──────── Supplied material ────────

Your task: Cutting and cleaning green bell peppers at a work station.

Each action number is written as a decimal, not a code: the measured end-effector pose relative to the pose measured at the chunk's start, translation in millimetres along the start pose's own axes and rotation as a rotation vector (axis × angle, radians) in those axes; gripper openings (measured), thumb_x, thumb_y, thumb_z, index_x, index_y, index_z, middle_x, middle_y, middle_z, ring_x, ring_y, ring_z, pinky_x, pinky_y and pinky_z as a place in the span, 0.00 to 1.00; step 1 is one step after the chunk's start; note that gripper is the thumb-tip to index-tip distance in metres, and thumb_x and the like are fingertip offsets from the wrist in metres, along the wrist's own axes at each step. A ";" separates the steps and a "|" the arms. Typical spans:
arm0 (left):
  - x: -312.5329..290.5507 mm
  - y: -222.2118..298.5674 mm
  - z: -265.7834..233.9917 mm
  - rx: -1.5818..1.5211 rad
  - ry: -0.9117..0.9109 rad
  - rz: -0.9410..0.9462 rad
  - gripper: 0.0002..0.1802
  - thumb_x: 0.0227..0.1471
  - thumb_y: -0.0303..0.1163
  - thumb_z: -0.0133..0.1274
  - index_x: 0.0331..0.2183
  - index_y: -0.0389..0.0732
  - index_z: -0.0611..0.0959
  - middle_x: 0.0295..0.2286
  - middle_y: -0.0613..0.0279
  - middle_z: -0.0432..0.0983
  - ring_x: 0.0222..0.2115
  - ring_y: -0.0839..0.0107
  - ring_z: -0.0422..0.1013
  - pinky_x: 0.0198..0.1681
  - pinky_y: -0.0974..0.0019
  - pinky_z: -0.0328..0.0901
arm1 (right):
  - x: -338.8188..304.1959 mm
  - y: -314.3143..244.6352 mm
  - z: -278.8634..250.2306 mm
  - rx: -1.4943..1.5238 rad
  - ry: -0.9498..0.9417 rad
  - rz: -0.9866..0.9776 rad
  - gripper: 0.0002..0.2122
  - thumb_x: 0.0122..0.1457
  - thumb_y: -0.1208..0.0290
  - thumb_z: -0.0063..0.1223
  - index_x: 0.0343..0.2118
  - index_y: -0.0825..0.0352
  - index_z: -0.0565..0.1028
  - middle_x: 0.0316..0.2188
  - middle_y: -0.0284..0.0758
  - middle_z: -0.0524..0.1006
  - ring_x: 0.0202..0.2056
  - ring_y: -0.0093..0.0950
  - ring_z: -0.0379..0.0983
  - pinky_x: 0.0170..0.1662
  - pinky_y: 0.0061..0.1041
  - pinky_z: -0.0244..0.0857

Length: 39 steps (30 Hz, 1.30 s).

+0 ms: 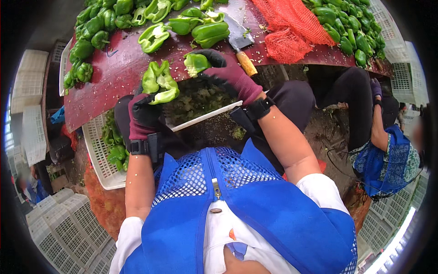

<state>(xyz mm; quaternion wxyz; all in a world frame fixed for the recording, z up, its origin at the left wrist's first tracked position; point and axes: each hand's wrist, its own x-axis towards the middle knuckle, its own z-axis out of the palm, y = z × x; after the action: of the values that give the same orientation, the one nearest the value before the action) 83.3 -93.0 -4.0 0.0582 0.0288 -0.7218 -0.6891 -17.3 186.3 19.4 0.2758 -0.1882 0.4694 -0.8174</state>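
My left hand [145,116], in a maroon and black glove, grips a split green pepper [159,83] at the near edge of the dark red table [118,73]. My right hand [230,75], gloved the same way, holds a smaller pepper piece [196,63] with its pale core showing. Just beyond my right hand a cleaver [239,36] with a wooden handle lies on the table. Cut pepper halves [200,27] lie farther back.
Heaps of whole green peppers [91,32] fill the table's left and right ends [351,32], and an orange net sack [292,27] lies at the back. A white crate [102,150] with peppers stands below my left hand. Another person [378,137] sits at the right. More white crates [68,223] are stacked on the floor.
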 end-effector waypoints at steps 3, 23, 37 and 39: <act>-2.2 -12.4 -8.4 0.163 -0.021 -0.025 0.24 0.49 0.31 0.47 0.48 0.33 0.72 0.42 0.53 0.74 0.42 0.64 0.73 0.48 0.64 0.67 | -3.4 -3.1 5.2 -0.887 0.167 -0.413 0.24 0.38 0.77 0.59 0.44 0.67 0.73 0.44 0.36 0.74 0.46 0.30 0.72 0.50 0.28 0.65; 12.7 69.8 58.6 -0.472 -0.156 -0.296 0.41 0.33 0.21 0.55 0.55 0.39 0.68 0.50 0.60 0.68 0.51 0.69 0.65 0.51 0.68 0.63 | 3.8 45.9 15.5 -0.249 0.097 0.075 0.35 0.41 0.63 0.68 0.54 0.64 0.64 0.45 0.36 0.70 0.45 0.28 0.70 0.49 0.27 0.65; 12.1 44.8 71.6 0.041 -0.060 -0.222 0.38 0.36 0.22 0.59 0.54 0.36 0.68 0.45 0.58 0.72 0.41 0.70 0.71 0.41 0.69 0.69 | -9.4 17.7 37.8 -1.287 0.339 -0.032 0.28 0.45 0.47 0.58 0.44 0.64 0.70 0.37 0.44 0.77 0.40 0.44 0.74 0.43 0.39 0.67; 4.1 66.8 80.7 -0.200 -0.088 -0.362 0.34 0.41 0.22 0.55 0.54 0.36 0.68 0.45 0.57 0.72 0.42 0.67 0.71 0.45 0.66 0.68 | -6.0 20.2 21.3 -1.033 0.321 -0.020 0.24 0.46 0.49 0.58 0.41 0.63 0.75 0.33 0.44 0.79 0.34 0.43 0.76 0.39 0.36 0.69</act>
<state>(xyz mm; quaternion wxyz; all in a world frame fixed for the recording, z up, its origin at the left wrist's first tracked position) 71.8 -10.2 59.3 -0.0956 0.1222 -0.6345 -0.7572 4.9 167.8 12.0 0.0645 -0.1765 0.8446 -0.5013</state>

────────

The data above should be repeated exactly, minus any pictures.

Response to the exercise >>
Your task: Cutting and cleaning green bell peppers at a work station.

Each action number is written as a decimal, not a code: the measured end-effector pose relative to the pose measured at the chunk's start, translation in millimetres along the start pose's own axes and rotation as a rotation vector (axis × angle, radians) in those axes; gripper openings (measured), thumb_x, thumb_y, thumb_z, index_x, index_y, index_z, middle_x, middle_y, middle_z, ring_x, ring_y, ring_z, pinky_x, pinky_y and pinky_z as a place in the span, 0.00 to 1.00; step 1 is one step after the chunk's start; note that gripper is the thumb-tip to index-tip distance in metres, and thumb_x and the like are fingertip offsets from the wrist in metres, along the wrist's own axes at each step. A ";" separates the steps and a "|" the arms. Typical spans:
arm0 (left):
  - x: -312.5329..290.5507 mm
  - y: -222.2118..298.5674 mm
  - z: -265.7834..233.9917 mm
  - rx: -1.5818..1.5211 rad
  - ry: -0.9117..0.9109 rad
  - rz: -0.9410..0.9462 rad
  - gripper: 0.0002..0.1802
  - thumb_x: 0.0227..0.1471
  - thumb_y: -0.0303..0.1163
  - thumb_z: -0.0133..0.1274
  - index_x: 0.0331..0.2183
  - index_y: -0.0389..0.0732
  - index_z: -0.0611..0.0959
  - middle_x: 0.0295..0.2286
  - middle_y: -0.0613..0.0279
  - middle_z: -0.0432..0.0983
  - ring_x: 0.0222..0.2115
  - ring_y: -0.0839..0.0107
  - ring_z: -0.0422..0.1013
  - pinky_x: 0.0198..0.1681
  - pinky_y: -0.0974..0.0019
  - pinky_z: -0.0328..0.0901
arm1 (right):
  - x: -338.8188..304.1959 mm
  - y: -314.3143..244.6352 mm
  - z: -278.8634..250.2306 mm
  - rx: -1.4943..1.5238 rad
  - ry: -0.9498..0.9417 rad
  - rz: -0.9866..0.9776 rad
  - gripper: 0.0002..0.2122
  - thumb_x: 0.0122..0.1457
  - thumb_y: -0.1208..0.0290
  - thumb_z: -0.0063..0.1223
  - index_x: 0.0343..0.2118
  - index_y: -0.0825..0.0352
  - index_z: -0.0565..0.1028
  - middle_x: 0.0316..0.2188
  - middle_y: -0.0284..0.0758
  - middle_z: -0.0524..0.1006
  - ring_x: 0.0202..0.2056
  - ring_y: -0.0093..0.0950
  - ring_z: -0.0379..0.0983
  - pinky_x: 0.0170..0.1662
  - pinky_y: 0.0061..0.1041
  - pinky_z: -0.0244..0.0857

Length: 39 steps (30 Hz, 1.30 s).

+0 ms: 

<state>(xyz mm; quaternion wxyz; all in a world frame fixed for the recording, z up, its origin at the left wrist's first tracked position; point and axes: each hand's wrist, its own x-axis towards the middle knuckle, its own z-axis out of the palm, y = z × x; after the action: of the values that give the same orientation, the one nearest the value before the action) 83.3 -93.0 -4.0 0.0582 0.0288 -0.7218 -0.6891 -17.3 186.3 19.4 0.2758 -0.1882 0.4694 -0.8174</state>
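My left hand [145,116], in a maroon and black glove, grips a split green pepper [159,83] at the near edge of the dark red table [118,73]. My right hand [230,75], gloved the same way, holds a smaller pepper piece [196,63] with its pale core showing. Just beyond my right hand a cleaver [239,36] with a wooden handle lies on the table. Cut pepper halves [200,27] lie farther back.
Heaps of whole green peppers [91,32] fill the table's left and right ends [351,32], and an orange net sack [292,27] lies at the back. A white crate [102,150] with peppers stands below my left hand. Another person [378,137] sits at the right. More white crates [68,223] are stacked on the floor.
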 end-effector waypoints at steps 3, 23, 37 and 39: <act>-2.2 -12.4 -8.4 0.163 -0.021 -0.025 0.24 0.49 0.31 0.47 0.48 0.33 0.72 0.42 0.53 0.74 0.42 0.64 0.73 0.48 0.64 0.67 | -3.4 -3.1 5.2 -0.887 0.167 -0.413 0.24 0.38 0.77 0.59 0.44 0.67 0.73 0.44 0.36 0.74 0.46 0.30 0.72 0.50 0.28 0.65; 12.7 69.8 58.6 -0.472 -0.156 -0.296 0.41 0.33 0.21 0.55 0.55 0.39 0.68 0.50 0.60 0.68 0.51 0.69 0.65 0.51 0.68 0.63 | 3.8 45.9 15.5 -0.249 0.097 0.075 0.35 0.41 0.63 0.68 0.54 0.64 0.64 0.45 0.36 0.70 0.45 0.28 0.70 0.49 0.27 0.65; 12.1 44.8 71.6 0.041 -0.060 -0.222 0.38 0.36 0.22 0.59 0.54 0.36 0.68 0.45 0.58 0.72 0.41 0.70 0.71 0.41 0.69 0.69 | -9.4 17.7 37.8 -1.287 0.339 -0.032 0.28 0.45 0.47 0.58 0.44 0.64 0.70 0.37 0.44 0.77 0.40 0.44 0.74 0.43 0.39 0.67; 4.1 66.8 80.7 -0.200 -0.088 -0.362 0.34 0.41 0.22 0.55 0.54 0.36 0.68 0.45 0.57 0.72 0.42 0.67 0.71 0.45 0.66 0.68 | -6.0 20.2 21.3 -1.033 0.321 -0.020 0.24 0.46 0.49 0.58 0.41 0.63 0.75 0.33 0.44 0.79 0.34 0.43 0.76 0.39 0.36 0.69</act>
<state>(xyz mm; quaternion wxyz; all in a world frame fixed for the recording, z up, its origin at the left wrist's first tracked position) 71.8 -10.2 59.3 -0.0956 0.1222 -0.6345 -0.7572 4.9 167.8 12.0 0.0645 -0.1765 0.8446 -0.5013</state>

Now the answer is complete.